The UAE ranked as the 26th country in the world for easier business processes, advancing eight places ahead of its ranking in the 2016 report. Meanwhile, Kazakhstan climbed to 35th position, rising 16 points having passed several key reforms over the past year.
The Arab nation took a major leap forward by instituting reforms to protect minority investors by measuring shareholder’s rights in related party transactions and in corporate governance. The UAE gained 39 places and ranked 9th for this indicator this year.
The country also took steps to make it simpler to establish commercial ventures there. “The UAE made it easier to start a business by streamlining name reservation and articles of association notarization,” noted the report.
In a recent TBY interview, the Minister of Economy of the UAE, Sultan Bin Saeed Al Mansoori, stressed in that his nation’s support for the SME sector was a priority and would help boost development and strengthen economic diversity.
“The interest in the SME sector is part of the UAE’s economic diversity policy and its sustained efforts to reduce the reliance on oil as much as possible,” explained Al Mansoori.
Kazakhstan also registered a marked improvement in the annual ranking after passing numerous reforms in recent years to diversify its economy, which has always been highly dependent on the extractive sector.
The World Bank praised the nation’s efforts to increase the reliability of the national electricity supply. This year the government started to penalize utilities for poor power output figures, an initiative that has broadly enhanced services.
Additionally, Kazakhstan took major steps to facilitate the obtainment of construction permits for companies, a field in which the country climbed by a full 56 positions this year to the rank of number 22.
The construction sector has also experienced a remarkable progress. “Kazakhstan introduced a single window portal to streamline the approvals process to obtain a building permit,” notes the report.
The World Bank also highlighted that exports became less costly after the government eliminated two documents previously required by custom clearance.
Over the past decade, Kazakhstan has registered an average annual growth between 10-15%, mainly driven by the nation’s productive oil industry. More recently the government has initiated reforms to attract foreign investment to develop other sectors of the economy.
“Kazakhstan has an endless appetite for consumer goods of all types and the means to pursue a solid middle-class lifestyle, even a luxurious one for those who have benefited from economic growth,” said Doris Bradbury, Executive Director of American Chamber of Commerce (AmCham).

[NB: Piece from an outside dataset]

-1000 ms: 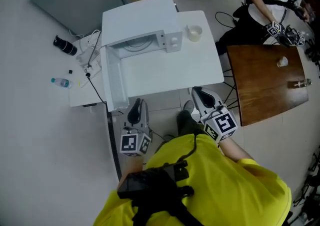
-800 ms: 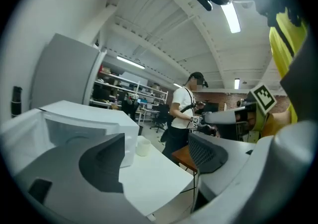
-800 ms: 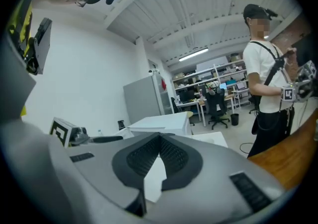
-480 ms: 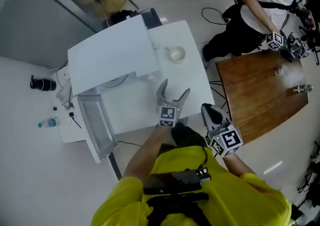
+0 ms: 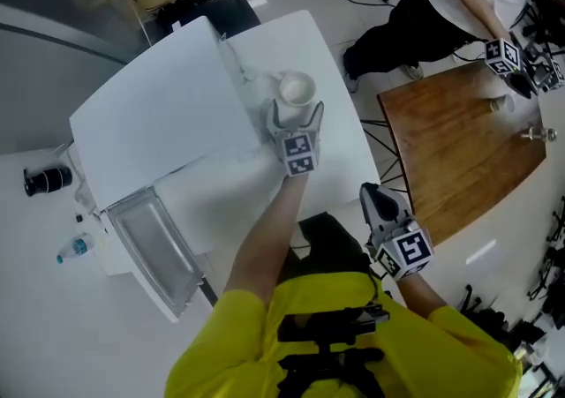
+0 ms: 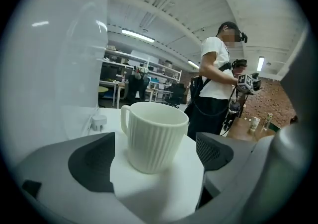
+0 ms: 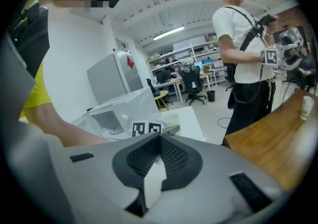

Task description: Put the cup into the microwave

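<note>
Cup [image 5: 297, 87] is found upright on the white counter [image 5: 340, 48], just right of the microwave [image 5: 163, 123], toward the far side. It is seen as cream-white, with fine vertical ribs down the wall, a smooth plain band at the rim and a loop handle on its left side in the left gripper view [image 6: 155, 136]. The inside is seen to be empty.

Left claw [image 5: 297, 108] is held around the cup and its jaws are noted as opening. The cup stands between the dark pads [image 6: 92, 161], and a gap is seen on each side, so no pad is pressed to the wall.

Right claw [image 5: 375, 198] is held apart, near and to the right, off the counter's edge. Its pads [image 7: 149, 156] are pressed together at the tips and nothing is pinched.

The microwave door [image 5: 159, 251] is seen swung open at the near left.
</note>
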Available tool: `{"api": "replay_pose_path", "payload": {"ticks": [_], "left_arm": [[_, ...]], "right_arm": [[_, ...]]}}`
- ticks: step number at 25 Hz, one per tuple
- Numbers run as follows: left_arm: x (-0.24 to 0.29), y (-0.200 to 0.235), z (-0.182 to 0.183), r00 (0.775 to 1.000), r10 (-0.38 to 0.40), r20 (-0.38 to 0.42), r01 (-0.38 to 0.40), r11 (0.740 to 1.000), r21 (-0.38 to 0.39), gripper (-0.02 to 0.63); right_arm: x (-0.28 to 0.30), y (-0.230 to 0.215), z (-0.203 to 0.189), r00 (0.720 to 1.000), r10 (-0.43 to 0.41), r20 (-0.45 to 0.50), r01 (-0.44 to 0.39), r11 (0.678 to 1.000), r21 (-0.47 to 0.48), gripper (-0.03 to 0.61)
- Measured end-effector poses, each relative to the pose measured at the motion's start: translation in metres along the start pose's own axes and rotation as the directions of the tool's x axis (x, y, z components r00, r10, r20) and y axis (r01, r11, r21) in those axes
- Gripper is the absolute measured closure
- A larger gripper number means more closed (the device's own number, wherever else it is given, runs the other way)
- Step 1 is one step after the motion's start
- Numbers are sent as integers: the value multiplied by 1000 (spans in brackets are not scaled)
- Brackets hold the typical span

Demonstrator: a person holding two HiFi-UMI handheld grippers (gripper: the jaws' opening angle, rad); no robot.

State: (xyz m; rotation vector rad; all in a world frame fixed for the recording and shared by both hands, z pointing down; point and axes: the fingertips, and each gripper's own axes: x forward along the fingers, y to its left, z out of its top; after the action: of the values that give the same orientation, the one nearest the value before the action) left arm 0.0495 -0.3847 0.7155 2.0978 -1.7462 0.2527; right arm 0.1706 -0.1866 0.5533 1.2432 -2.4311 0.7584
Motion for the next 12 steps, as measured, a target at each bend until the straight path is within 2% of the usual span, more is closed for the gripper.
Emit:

In her view, there are some “crucial” areas to continue to reform such as the judicial system and tax legislation. Corruption also remains a significant challenge, as the country ranked 123rd in the Corruption Perceptions Index 2015, although the government has been pushing an anti-corruption campaign.
“In general, Kazakhstan has a promising future; however, it must weather these current financial hardships first,” noted Bradbury in her interview published in The Business Year: Kazakhstan 2016.